| Edition
of German Film Censorship Documents 1920-1938
The Deutsches
Filminstitut-DIF, which is a member of the Fédération Internationale
des Archives du Film (FIAF), edits a collection of film censorship documents
from the Film-Oberprüfstelle Berlin. This special institution, a
department of the Ministery of the Interior, was founded 1920 as final
arbitrator of whether a film could or could not be distributed and shown
throughout Germany. The institution was closed in 1938. During the
„Third Reich" film censorship changed from the practice of censorship
of finished films into a scrutiny, by the Ministry of Propaganda, of the
entire process of film production. During the Weimar Republic both producers/distributers
and the several countries of the German Reich had the legal right to protest
against licences or bans expressed by the two censorship institutions
in Berlin („Filmprüfstelle Berlin") and Munich („Filmprüfstelle
München"). These licences constituted the basis for distributing
and screening pictures in public cinemas. Some of the censorship processes
lasted for over a year e.g. in the famous cases of S.M.Eisensteins
„Panzerkreuzer Potemkin" (1925/26), G.W.Pabsts
„Die freudlose Gasse" (1925) or S.Dudows and Bert Brechts „Kuhle Wampe
oder Wem gehört die Welt?" (1932/33). During the court of the Filmoberprüfstelle
discussed licences, bans or shortening advices local police stations were
allowed to stop the performance of a film.
The collection
that is now edited contains documents on 844 films produced and distributed between
1918 and 1938. The facsimiles of the documents are edited in PDF-files. Each film
in this edition is documented with information on variations of the title, with
credits, cast and censorship data (length, date of the license, number of the
license, date of premiere). The archive gives an excellent impression of which
sequences of the films (especially silent films) were to be edited out or which
films were banned. By reading these documents it is possible to study the structure
of the argument for or against a license. They also give an impression of how
a democratic institution step by step tends to identify itself with structures
of totalitarianism. In
many cases the documents tell nearly the whole story of the film therefore they
can also be used to identify unknown films saved by international archives and,
in addition to this, can tell film researchers something about the special tradition
of existing films. Last but not least they are relevant for restoration projects.

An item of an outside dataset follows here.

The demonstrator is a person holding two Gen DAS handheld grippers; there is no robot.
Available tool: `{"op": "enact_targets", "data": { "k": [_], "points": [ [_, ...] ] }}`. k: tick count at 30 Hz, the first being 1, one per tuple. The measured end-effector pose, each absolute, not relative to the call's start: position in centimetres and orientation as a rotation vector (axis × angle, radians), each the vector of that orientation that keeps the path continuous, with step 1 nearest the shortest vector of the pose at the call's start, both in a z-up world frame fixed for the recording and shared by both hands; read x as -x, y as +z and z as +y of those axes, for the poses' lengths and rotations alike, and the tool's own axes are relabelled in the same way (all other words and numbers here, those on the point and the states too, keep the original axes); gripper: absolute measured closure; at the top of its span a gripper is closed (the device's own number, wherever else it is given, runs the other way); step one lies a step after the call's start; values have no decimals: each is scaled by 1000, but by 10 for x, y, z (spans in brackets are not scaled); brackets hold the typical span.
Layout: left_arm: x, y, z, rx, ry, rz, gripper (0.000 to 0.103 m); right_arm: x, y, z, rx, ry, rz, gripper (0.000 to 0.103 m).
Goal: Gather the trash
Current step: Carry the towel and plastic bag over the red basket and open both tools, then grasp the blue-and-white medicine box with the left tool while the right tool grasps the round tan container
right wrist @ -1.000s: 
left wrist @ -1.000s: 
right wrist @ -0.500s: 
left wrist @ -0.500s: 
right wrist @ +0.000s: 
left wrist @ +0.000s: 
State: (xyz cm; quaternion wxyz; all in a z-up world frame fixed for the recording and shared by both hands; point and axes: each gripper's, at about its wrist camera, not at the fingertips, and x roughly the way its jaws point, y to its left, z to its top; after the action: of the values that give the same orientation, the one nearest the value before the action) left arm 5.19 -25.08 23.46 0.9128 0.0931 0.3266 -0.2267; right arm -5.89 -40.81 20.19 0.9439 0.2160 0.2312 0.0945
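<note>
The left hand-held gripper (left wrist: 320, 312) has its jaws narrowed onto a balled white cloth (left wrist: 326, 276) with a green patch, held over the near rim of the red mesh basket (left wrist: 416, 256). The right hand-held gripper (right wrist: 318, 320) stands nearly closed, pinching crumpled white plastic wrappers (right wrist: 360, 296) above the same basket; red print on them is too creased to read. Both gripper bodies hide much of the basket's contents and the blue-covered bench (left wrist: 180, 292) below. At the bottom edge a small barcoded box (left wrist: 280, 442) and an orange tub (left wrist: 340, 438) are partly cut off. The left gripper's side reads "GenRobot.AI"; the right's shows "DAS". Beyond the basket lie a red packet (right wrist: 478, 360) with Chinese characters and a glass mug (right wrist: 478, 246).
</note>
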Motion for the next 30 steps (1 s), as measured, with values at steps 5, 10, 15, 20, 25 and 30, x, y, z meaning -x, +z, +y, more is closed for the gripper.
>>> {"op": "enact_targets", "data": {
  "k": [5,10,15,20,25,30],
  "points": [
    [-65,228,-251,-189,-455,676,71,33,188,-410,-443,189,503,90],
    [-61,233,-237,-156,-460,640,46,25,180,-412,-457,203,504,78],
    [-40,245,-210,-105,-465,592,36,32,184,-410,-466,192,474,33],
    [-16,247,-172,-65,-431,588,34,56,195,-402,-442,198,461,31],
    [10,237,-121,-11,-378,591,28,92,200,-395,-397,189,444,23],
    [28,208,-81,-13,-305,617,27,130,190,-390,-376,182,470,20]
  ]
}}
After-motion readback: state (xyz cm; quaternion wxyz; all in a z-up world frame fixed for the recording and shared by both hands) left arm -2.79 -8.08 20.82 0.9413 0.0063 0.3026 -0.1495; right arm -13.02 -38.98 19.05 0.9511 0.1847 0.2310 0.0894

Some of the documents, e.g. the decisions concerning L. Milestones „All Quiet
on the Western Front/Im Westen nichts Neues" (1930) came from the federal archives
of Sachsen and Bavaria; as far as it was nessessary to complete our own documents
to reconstruct a censorship process at the whole, we integrate them into our edition.
In addition
to the general edition of the previously mentioned documents we have selected
a representative corpus of 25 films (German, American, Russian and French productions)
- famous cases or canonic works of the film history. These titles are exposed
by a representative documentation of the contemporary reviews (critical texts
published in newspapers and film journals), by stills saved in our own collection,
short descriptions of the plot and biographical portraits of the directors.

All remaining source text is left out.